Zimbabwean businessman

Tinashe Mutarisi is a Zimbabwean businessman. He is the founder and Chairman of Nash Paints, one of the top paint manufacturing and distribution companies in Zimbabwe which is a subsidiary of NASH Holdings. He was listed on Ngoda Business Most Influential Entrepreneurs in Zimbabwe Under-40.

==Early life==
Tinashe Mutarisi was born in Wedza at Mount St Marys'. He grew up in Inyati Mine where he attended his primary education at Inyati Mine Primary School. He then attended high school at Mavhudzi Secondary school.

==Business career==
Mutarisi Started off with Nash Paints in 2006 at Chikwanha Shopping Centre in Chitungwiza with three employees and the company grew to 36 branches with more than 500 employees across Zimbabwe. With success of Nash Paints, Mutarisi founded NASH Holdings. NASH Holdings houses several companies including for Nash Paints, Eastlea Paints, Nashrin Cargo Carriers, Avion, Spec Paints, Fishmongers Penman, Furnitures' Coloursel, Nash Furnitures, Project56 Construction and is the chairman of NASH Holdings. He also has operations in Zambia South Africa and Botswana. He holds an MBA from Marjon University (UK).

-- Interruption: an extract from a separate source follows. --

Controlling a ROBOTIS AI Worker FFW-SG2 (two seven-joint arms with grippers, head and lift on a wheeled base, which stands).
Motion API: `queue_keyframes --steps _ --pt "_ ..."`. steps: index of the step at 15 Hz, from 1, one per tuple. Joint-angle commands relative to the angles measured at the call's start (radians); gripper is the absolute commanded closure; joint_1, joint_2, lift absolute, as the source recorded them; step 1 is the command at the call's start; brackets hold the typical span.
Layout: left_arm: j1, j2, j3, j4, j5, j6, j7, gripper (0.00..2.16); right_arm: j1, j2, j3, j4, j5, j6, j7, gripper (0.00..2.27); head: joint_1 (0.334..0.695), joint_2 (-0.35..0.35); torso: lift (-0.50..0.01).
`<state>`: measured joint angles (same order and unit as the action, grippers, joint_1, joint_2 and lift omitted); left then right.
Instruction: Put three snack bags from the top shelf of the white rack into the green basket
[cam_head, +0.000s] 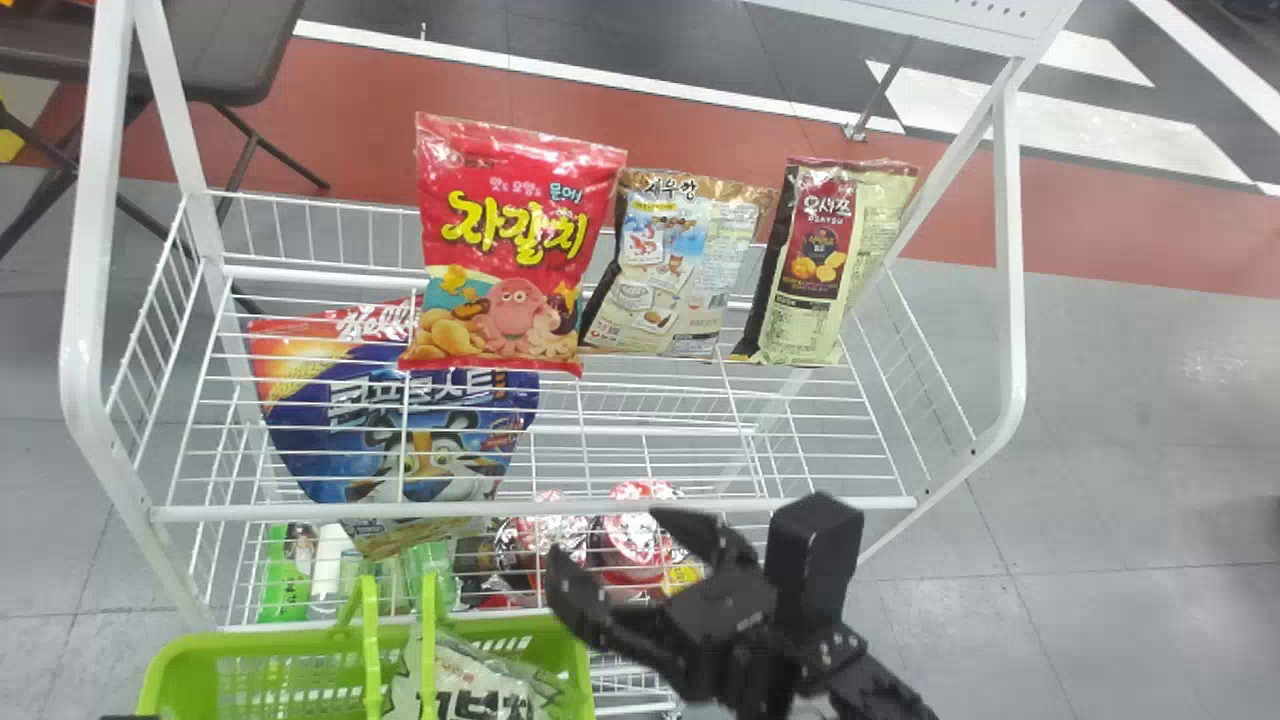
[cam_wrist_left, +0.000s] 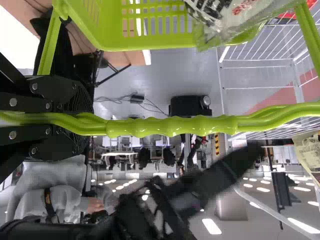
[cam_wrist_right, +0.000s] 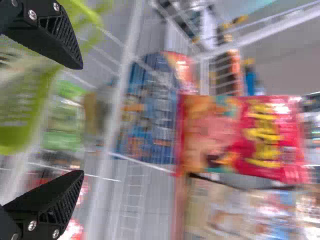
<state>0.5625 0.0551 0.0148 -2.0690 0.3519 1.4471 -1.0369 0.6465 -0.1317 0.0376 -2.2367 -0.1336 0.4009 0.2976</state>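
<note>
Three snack bags stand side by side on the top shelf of the white rack (cam_head: 530, 512): a red bag (cam_head: 520, 230), a beige and blue one (cam_head: 675, 270) and a dark red and cream one (cam_head: 825, 260). My right gripper (cam_head: 603, 540) is open in front of the shelf's front rail, right of the green basket (cam_head: 230, 645). A whitish bag (cam_head: 480, 690) lies in that basket. In the right wrist view the gripper (cam_wrist_right: 81, 120) has nothing between its fingers, and the red bag (cam_wrist_right: 240, 137) is farther off. In the left wrist view my left gripper (cam_wrist_left: 75, 119) is shut on the basket's handle (cam_wrist_left: 170, 125).
A blue cereal bag (cam_head: 430, 430) leans below the red bag, at the rack's left. Cup noodles (cam_head: 640, 530) and green packages (cam_head: 285, 575) sit on a lower shelf. The rack's slanted posts (cam_head: 1010, 250) rise at both sides, and a dark table (cam_head: 200, 50) is behind left.
</note>
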Motion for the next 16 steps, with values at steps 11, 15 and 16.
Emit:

In 2017, Tinashe Mutarisi was listed at number two on Ngoda Business Most Influential Entrepreneurs in Zimbabwe Under 40. The adjudication is done under the categories of National Relevance, Global Appeal, Social Impact, Motivation/Leadership, Economic Value, General Influence and Brand Equity among others.
In 2020 he joined music industry through Nashtvzimbabwe

==Philanthropy==
Through his brand Nash Paints, the entrepreneur has been supportive of the arts and entertainment, supporting Bustop TV, Jah Prayzah's Military Touch Movement as well as partnering events such as the Alfred Kainga comedy Show. Most of his philanthropy work are carried through his House of Hope foundation and The Tinashe Mutarisi Trust.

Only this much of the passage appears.